● **The task**
Only those lines in the data below from the line containing "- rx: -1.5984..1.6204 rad" through the line containing "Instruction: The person", both included, should be restated word for word.
BEGIN Data segment
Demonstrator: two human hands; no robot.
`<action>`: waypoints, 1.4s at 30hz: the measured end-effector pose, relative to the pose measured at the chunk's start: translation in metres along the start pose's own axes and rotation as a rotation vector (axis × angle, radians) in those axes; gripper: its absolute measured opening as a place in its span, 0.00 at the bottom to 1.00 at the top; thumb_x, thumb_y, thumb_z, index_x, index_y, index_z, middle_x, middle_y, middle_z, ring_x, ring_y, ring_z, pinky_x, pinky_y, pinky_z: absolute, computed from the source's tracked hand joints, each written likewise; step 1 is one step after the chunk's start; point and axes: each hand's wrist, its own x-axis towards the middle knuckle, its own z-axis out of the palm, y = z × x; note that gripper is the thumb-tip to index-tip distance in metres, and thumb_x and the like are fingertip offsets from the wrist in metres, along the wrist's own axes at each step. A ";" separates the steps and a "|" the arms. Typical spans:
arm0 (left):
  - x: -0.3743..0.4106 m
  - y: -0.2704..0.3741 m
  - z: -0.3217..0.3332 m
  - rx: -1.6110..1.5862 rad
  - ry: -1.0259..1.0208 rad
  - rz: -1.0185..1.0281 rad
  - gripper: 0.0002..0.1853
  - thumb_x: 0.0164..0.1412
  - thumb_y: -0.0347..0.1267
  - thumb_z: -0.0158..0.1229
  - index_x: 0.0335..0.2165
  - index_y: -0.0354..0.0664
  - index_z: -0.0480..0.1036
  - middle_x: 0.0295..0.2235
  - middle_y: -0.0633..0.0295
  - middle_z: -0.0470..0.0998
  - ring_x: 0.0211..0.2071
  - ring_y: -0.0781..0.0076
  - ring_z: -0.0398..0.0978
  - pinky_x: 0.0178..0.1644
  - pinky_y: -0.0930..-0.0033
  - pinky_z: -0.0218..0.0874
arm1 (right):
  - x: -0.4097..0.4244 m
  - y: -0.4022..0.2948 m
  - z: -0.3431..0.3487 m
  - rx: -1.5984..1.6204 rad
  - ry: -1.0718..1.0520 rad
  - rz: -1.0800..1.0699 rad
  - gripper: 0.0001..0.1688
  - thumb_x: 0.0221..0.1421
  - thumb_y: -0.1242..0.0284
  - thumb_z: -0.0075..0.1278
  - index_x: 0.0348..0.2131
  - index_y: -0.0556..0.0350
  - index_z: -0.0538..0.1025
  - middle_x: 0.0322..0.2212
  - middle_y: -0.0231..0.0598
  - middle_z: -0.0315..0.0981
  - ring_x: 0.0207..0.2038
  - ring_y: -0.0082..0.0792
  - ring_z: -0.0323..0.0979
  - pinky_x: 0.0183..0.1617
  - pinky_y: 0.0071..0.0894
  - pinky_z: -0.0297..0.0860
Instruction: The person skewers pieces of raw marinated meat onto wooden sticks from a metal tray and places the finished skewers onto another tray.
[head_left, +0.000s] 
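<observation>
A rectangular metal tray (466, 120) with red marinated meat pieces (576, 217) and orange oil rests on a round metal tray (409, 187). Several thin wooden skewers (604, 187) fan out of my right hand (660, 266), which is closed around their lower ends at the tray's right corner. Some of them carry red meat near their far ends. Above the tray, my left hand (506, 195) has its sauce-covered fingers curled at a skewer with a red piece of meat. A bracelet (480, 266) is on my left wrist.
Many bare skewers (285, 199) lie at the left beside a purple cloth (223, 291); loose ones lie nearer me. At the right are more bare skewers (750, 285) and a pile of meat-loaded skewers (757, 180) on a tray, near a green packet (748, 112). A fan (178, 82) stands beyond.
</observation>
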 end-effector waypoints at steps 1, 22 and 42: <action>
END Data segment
● **Result of this task**
  - rx: -1.5984..1.6204 rad
  - ry: -1.0718..1.0520 rad
  - rz: -1.0800..1.0699 rad
  - gripper: 0.0001..0.1688
  - thumb_x: 0.0221..0.1421
  - thumb_y: -0.1242..0.0284
  - thumb_z: -0.0075..0.1278
  - index_x: 0.0348..0.2131
  - index_y: -0.0556..0.0350
  - index_z: -0.0538..0.1025
  - middle_x: 0.0322..0.2212
  - middle_y: -0.0231..0.0598
  - middle_z: -0.0315..0.0981
  - ring_x: 0.0207..0.2038
  - ring_y: -0.0082..0.0792
  - ring_z: -0.0323..0.0979
  - pinky_x: 0.0183..0.1617
  - pinky_y: 0.0071..0.0894
  - pinky_z: -0.0297..0.0860
Instruction: The person skewers pieces of raw marinated meat onto wooden sticks from a metal tray and places the finished skewers onto another tray.

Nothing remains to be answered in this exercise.